▶ **What is required**:
Would you please retype the records that follow, word for word?

Stored items:
_____
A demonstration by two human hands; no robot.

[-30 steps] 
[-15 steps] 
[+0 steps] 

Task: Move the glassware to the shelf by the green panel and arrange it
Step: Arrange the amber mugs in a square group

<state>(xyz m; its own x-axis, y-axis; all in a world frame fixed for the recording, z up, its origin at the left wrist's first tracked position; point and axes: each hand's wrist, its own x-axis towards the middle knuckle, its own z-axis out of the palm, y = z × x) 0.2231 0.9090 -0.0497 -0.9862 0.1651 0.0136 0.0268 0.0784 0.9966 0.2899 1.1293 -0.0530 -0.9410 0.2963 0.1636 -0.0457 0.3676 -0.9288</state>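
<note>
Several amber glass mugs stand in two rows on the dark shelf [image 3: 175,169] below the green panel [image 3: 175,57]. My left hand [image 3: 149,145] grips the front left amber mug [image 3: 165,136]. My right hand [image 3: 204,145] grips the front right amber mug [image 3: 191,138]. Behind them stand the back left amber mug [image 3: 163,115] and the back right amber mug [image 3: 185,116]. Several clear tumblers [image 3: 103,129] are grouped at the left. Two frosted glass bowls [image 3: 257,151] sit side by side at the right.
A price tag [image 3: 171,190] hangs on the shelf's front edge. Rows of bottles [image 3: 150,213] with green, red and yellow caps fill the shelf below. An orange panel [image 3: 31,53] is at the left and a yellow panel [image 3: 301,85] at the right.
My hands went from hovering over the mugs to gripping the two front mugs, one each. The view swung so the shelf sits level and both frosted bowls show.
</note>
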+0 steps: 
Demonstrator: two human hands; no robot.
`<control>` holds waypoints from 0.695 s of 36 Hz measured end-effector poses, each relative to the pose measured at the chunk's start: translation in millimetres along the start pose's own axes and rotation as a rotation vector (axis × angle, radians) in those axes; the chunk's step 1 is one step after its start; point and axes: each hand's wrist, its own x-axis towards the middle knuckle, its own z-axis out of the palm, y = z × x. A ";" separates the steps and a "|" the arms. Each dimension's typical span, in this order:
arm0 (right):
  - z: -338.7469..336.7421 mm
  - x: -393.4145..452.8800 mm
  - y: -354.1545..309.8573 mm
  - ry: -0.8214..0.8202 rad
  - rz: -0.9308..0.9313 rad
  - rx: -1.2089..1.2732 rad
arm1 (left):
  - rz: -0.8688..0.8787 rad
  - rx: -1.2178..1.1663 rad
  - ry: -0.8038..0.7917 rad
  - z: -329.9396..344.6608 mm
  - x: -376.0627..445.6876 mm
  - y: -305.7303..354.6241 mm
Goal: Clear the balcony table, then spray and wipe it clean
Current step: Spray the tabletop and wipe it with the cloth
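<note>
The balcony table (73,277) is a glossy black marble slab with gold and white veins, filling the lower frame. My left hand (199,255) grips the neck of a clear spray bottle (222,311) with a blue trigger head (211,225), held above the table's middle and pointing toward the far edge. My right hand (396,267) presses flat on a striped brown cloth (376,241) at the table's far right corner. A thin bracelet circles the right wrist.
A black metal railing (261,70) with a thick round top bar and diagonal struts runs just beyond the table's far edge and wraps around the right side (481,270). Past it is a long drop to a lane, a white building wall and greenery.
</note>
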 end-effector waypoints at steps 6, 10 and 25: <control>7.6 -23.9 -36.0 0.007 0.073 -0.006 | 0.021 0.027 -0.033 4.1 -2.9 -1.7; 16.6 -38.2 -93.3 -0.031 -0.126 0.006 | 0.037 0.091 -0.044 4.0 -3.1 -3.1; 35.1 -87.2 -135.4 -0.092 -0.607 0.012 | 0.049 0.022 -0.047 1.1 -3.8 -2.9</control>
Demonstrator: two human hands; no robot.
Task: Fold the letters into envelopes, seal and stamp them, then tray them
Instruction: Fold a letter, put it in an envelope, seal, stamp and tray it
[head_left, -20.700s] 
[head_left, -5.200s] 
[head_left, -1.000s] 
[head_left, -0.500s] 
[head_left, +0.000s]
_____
▶ **Task response**:
A demonstration by two human hands; no robot.

[-30 steps] 
[-15 steps] 
[+0 steps] 

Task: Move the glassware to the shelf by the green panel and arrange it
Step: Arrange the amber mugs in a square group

<state>(xyz m; its own x-axis, y-axis; all in a world frame fixed for the recording, z up, its origin at the left wrist's first tracked position; point and axes: each hand's wrist, its own x-axis towards the middle knuckle, its own z-axis out of the palm, y = z × x) 0.2231 0.9090 -0.0497 -0.9862 0.1651 0.0136 0.0268 0.0784 0.9966 0.2899 1.1293 -0.0530 -0.9410 0.2963 0.1636 -0.0457 0.3676 -0.9288</state>
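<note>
Several amber glass mugs stand in two rows on the dark shelf [image 3: 175,169] below the green panel [image 3: 175,57]. My left hand [image 3: 149,145] grips the front left amber mug [image 3: 165,136]. My right hand [image 3: 204,145] grips the front right amber mug [image 3: 191,138]. Behind them stand the back left amber mug [image 3: 163,115] and the back right amber mug [image 3: 185,116]. Several clear tumblers [image 3: 103,129] are grouped at the left. Two frosted glass bowls [image 3: 257,151] sit side by side at the right.
A price tag [image 3: 171,190] hangs on the shelf's front edge. Rows of bottles [image 3: 150,213] with green, red and yellow caps fill the shelf below. An orange panel [image 3: 31,53] is at the left and a yellow panel [image 3: 301,85] at the right.
My hands went from hovering over the mugs to gripping the two front mugs, one each. The view swung so the shelf sits level and both frosted bowls show.
</note>
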+0 steps: 
Demonstrator: two human hands; no robot.
`<control>` holds waypoints from 0.695 s of 36 Hz measured end-effector poses, each relative to the pose measured at the chunk's start: translation in millimetres along the start pose's own axes and rotation as a rotation vector (axis × angle, radians) in those axes; the chunk's step 1 is one step after its start; point and axes: each hand's wrist, its own x-axis towards the middle knuckle, its own z-axis out of the palm, y = z × x. A ";" separates the steps and a "|" the arms. Each dimension's typical span, in this order:
arm0 (right):
  - z: -338.7469..336.7421 mm
  - x: -393.4145..452.8800 mm
  - y: -354.1545..309.8573 mm
  - ry: -0.8214..0.8202 rad
  - rz: -0.9308..0.9313 rad
  - rx: -1.2089..1.2732 rad
arm1 (left):
  - rz: -0.8688..0.8787 rad
  - rx: -1.2178..1.1663 rad
  - ry: -0.8038..0.7917 rad
  - z: -329.9396..344.6608 mm
  - x: -376.0627..445.6876 mm
  - y: -305.7303..354.6241 mm
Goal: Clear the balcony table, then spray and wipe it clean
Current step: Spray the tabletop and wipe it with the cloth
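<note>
The balcony table (73,277) is a glossy black marble slab with gold and white veins, filling the lower frame. My left hand (199,255) grips the neck of a clear spray bottle (222,311) with a blue trigger head (211,225), held above the table's middle and pointing toward the far edge. My right hand (396,267) presses flat on a striped brown cloth (376,241) at the table's far right corner. A thin bracelet circles the right wrist.
A black metal railing (261,70) with a thick round top bar and diagonal struts runs just beyond the table's far edge and wraps around the right side (481,270). Past it is a long drop to a lane, a white building wall and greenery.
</note>
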 end-effector waypoints at steps 6, 10 and 25: <control>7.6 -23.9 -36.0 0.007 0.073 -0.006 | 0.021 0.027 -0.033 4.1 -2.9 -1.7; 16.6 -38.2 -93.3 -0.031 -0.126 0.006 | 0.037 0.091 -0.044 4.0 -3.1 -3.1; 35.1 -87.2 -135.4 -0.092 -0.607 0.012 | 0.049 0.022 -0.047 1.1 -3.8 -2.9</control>
Demonstrator: two human hands; no robot.
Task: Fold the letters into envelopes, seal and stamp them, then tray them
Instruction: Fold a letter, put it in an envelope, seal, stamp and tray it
[head_left, -20.700s] 
[head_left, -5.200s] 
[head_left, -1.000s] 
[head_left, -0.500s] 
[head_left, +0.000s]

The output requires no additions.